• What to work on: Using the data below, return word for word every line from the one holding "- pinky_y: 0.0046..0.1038" down to the one holding "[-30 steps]". Leave pictures out.

** Opening Recorded information block **

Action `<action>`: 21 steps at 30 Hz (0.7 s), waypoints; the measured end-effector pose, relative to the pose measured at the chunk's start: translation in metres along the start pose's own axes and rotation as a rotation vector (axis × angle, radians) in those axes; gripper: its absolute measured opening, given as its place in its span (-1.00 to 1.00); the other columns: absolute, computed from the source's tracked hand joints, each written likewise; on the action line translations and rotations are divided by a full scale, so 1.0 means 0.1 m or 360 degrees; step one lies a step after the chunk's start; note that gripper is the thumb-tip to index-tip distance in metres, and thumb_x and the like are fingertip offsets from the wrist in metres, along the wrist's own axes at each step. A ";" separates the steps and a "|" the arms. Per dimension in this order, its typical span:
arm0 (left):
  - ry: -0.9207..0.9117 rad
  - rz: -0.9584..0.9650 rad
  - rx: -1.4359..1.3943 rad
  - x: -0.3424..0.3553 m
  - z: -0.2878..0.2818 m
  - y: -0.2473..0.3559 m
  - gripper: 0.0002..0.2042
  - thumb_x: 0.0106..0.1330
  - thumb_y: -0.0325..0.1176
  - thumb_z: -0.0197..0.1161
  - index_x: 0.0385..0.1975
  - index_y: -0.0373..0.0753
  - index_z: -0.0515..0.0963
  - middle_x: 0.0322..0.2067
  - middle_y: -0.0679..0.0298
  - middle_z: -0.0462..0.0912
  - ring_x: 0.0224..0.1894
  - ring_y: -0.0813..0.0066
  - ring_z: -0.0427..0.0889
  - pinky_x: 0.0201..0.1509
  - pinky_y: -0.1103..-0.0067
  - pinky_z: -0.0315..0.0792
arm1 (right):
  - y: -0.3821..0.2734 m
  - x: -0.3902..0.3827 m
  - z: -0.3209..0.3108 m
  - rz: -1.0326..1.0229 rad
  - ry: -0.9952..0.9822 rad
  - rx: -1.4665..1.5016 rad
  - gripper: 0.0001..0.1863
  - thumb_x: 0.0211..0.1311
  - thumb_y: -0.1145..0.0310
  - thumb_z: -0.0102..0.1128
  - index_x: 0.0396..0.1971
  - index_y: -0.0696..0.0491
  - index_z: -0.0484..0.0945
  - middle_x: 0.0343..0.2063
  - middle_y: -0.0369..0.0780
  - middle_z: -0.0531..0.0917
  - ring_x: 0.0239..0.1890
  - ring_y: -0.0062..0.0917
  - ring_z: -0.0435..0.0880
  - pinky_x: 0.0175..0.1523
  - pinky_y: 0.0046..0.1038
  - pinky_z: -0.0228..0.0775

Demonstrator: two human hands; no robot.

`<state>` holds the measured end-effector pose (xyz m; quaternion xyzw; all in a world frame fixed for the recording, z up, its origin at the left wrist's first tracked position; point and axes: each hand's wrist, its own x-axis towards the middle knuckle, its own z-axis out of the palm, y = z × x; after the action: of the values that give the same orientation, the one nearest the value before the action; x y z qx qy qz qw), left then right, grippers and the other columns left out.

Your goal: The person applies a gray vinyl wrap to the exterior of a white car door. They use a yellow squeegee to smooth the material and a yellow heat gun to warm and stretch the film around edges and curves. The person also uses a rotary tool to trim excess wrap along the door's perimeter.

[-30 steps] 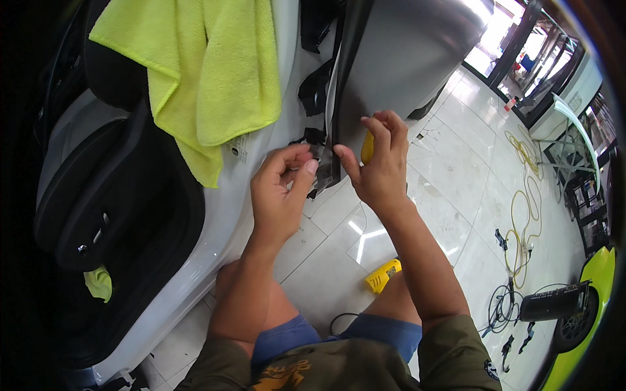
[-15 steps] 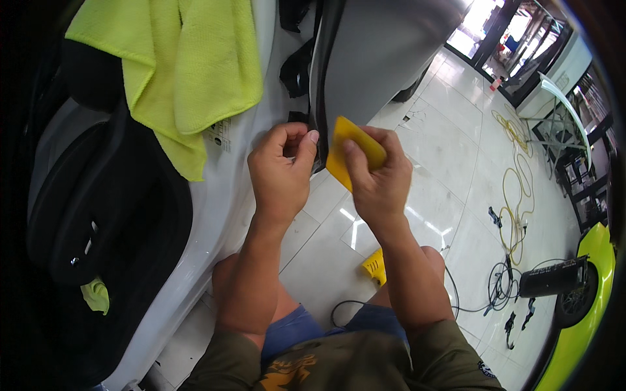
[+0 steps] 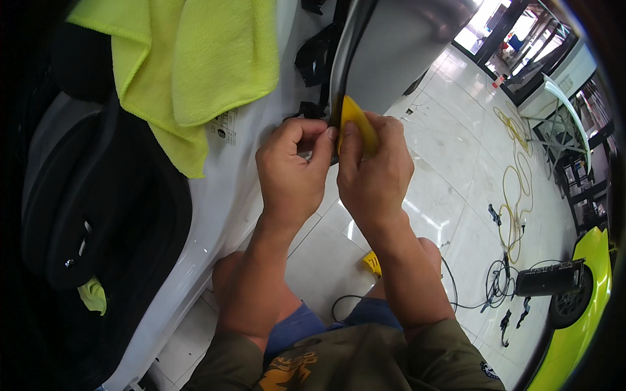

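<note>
My left hand (image 3: 290,169) is pinched at the dark strip (image 3: 340,58) along the edge of a grey panel (image 3: 404,45); what exactly its fingertips hold is hard to make out. My right hand (image 3: 375,176) grips a yellow squeegee card (image 3: 352,109), held upright against that edge, just right of the left thumb. Left of the panel are black torn pieces (image 3: 313,62) on the white car bodywork (image 3: 222,195). A lime microfibre towel (image 3: 222,72) drapes over the bodywork above my left hand.
A black car interior trim (image 3: 78,189) holds a small lime cloth (image 3: 93,296). On the tiled floor (image 3: 443,163) lie a yellow tool (image 3: 370,262), hoses (image 3: 515,189) and cables. A black cylinder (image 3: 548,280) stands by a lime car (image 3: 593,280). Glass doors (image 3: 508,39) are behind.
My right hand has turned the yellow card into view and brought it leftward against the panel edge. My left hand has risen a little, still pinched there.
</note>
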<state>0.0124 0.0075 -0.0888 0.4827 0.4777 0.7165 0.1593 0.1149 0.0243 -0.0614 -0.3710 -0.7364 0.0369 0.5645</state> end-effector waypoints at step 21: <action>0.0039 0.0115 0.0131 0.10 0.05 0.07 -0.78 0.23 -0.54 0.30 -0.13 -0.38 0.56 -0.35 0.18 0.68 -0.36 0.49 0.66 -0.25 0.56 0.55 | 0.01 0.12 -0.12 0.0185 -0.0111 0.0273 -0.86 0.24 0.46 0.21 -0.30 0.20 0.47 -0.46 -0.04 0.63 -0.46 -0.15 0.64 -0.33 -0.27 0.47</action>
<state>0.0133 0.0136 -0.0775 0.4969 0.4910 0.7075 0.1072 0.1247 0.0279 -0.0476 -0.3619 -0.7269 0.1452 0.5652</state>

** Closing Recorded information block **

• Written reply:
  - pinky_y: 0.0046..0.1038
  - pinky_z: -0.0228..0.0775

Demonstrator: two human hands; no robot.

`<state>` holds the measured end-effector pose (xyz m; quaternion xyzw; all in a world frame fixed for the recording, z up, its origin at the left wrist's first tracked position; point and axes: each hand's wrist, its own x-axis towards the middle knuckle, its own z-axis out of the palm, y = z × x; after the action: of the values that give the same orientation, the one nearest the value before the action; x y z qx qy qz qw), left then right, grippers and the other columns left out.

Your goal: The person applies a gray vinyl wrap to the exterior of a white car door. They use a yellow squeegee to smooth the material and a yellow heat gun to warm and stretch the film around edges and curves. The person also uses a rotary tool to trim excess wrap along the door's perimeter.

[-30 steps] 

The exercise is now finished.